Next month I’m going to be speaking at the Geisinger Clinic on the subject of Comparative Effectiveness – the payer’s ethical dilemma. I’m fascinated by this issue as it strikes at the heart of the problems with, and perhaps solutions for, the health insurance crisis.
If we are to solve the access and cost problem, payers, providers, and patients must be comfortable with the decision process and methodology. Today, there’s precious little ‘comfort’ with the current ‘system’. And that’s understandable.
There’s a lot of ‘art’ in medicine; physicians diagnose conditions and recommend specific treatments based on what they think will help, often without much in the way of peer-reviewed research supporting their views. Much is based on their own training and experience and the knowledge passed on to them by their medical school professors and colleagues, provided in specialty society and other medical journals, passed on by medical device and pharmaceutical firms, and learned at conferences and symposia.
Most of the time this knowledge delivers the ‘right’ outcome; the patient gets better. But in some instances there are at least a couple different treatment options for the patient’s condition. Physicians recommend what they think will work based on the patient’s unique characteristics (physical, emotional, financial, history), and these ‘recommendations’ may be several. For example, chronic lower back pain treatment options may include surgery, physical therapy, medications, some of the above, all of the above, and variations of each of the above.

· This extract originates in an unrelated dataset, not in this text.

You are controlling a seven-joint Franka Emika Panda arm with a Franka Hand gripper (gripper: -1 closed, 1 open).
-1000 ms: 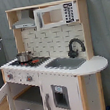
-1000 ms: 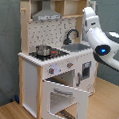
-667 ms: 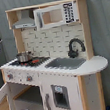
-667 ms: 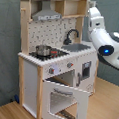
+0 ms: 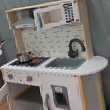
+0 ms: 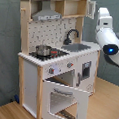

Sticking with the back pain issue, think of this from the payer’s perspective. The wide variation in back surgery rates is well-documented, with Medicare data indicating a 500% variation between Ft Myers and Miami Florida. We don’t know why there’s such a wide difference, but it is safe to assume that the rate is too high in Ft Myers, too low in Miami, or perhaps both.
When a physician in Ft Myers recommends surgery for a patient with a back condition, it is understandable why payers would have concern over the appropriateness of the procedure. To address this concern, payers utilize clinical treatment guidelines in an effort to determine if the recommendation is ‘appropriate’.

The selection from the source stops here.